The appellant addressed his asylum claim in 2014. He also sought to clarify events relating to the day when he took a child to the Home Office, namely 22 October 2014. He was attending for reporting or an interview. He states that he had been asked that day to look after a friend’s son, aged four or five years old. When asked who the child was, he panicked and gave the details of his girlfriend’s son. He also said that he was the father, since he knew that his name was on the boy’s birth certificate. He continued the lie the next day in a screening interview. In March 2015 he falsely stated his partner’s identity; he says he did so because that was the name on the boy’s birth certificate. He responded to the refusal of his asylum and human rights claims and mentioned his arrest in June 2014.
In his oral evidence before us he repeated that he could not leave the Flat after the first day because he had been threatened by Bing, who was a gangster. He denied knowing how to get help from the authorities, despite having lived in the UK for some nine years. He only met Bing once. The extent of what Bing knew about his family was the area in which they lived, and the bus route that was closest to their home. He was allowed to leave the Flat, but only when given money to buy food. He admitted that he could have contacted the police but said he was afraid; the police could not provide 24-hour protection. He did not know if the two people in the Flat with him worked for Bing. He did not think about running away. He denied making up his account now to find a way of avoiding the consequences of his actions. When asked what had changed, so that he could speak about Bing now, he stated that Bing did not know his whereabouts anymore. The environment was different. He stated that he is currently living with his partner and son in her council house.

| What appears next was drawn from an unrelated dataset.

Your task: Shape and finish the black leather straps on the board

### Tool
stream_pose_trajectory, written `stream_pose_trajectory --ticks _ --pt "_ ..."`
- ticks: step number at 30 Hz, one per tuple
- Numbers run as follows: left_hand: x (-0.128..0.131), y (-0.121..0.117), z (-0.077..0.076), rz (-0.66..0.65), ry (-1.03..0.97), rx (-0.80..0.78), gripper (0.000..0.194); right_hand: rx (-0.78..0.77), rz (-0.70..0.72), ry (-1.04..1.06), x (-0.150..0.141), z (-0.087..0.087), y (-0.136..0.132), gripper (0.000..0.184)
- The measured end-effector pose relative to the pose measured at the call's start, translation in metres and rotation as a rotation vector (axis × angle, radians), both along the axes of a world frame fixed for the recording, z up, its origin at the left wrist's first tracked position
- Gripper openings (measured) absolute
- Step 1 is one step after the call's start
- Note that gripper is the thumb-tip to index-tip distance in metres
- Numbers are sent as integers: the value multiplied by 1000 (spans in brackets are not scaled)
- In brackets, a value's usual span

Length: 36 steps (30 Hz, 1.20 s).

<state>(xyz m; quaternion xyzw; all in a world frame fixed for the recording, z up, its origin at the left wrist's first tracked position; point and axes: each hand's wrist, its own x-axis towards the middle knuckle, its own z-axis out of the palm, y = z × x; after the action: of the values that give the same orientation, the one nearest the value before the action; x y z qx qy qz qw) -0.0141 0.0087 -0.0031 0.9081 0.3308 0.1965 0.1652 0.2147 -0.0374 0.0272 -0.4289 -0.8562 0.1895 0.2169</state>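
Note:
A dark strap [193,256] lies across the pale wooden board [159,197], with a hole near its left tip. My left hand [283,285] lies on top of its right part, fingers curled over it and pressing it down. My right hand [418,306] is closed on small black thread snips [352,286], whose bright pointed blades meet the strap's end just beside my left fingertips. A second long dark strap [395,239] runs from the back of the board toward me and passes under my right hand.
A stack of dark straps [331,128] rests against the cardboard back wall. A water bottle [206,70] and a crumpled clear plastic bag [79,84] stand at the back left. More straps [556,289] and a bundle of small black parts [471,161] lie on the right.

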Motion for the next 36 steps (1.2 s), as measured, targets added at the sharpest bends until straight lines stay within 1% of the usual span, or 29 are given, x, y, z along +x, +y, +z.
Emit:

The report of Professor Katona
In his report dated 8 September 2021, following two remote interviews with the appellant and with an interpreter present, Professor Katona opined that the appellant fulfils the criteria for post-traumatic stress disorder (“PTSD”). He based his diagnoses on the presence of the following clinical features:
The appellant’s description of experiencing significant stressors (being threatened, beaten, confined and forced to work);
The appellant’s description of intrusion phenomena in the form of intrusive thoughts and nightmares;
The appellant’s description of avoidant behaviour in the form of trying to suppress his intrusive thoughts and not going to Birmingham’s Chinatown;
The appellant’s description of significant alterations in arousal and reactivity in the form of disturbed sleep, irritability and being easily startled;
The appellant’s description of having quite prominent negative alterations in cognitions and mood in the form of low mood and loss of interest;
The fact that the appellant’s PTSD symptoms had lasted for more than a month, had considerable functional significance to the extent of substantially impeding his day-to-day activity and could not be explained in terms of alcohol, medication, illicit drugs or other health problems.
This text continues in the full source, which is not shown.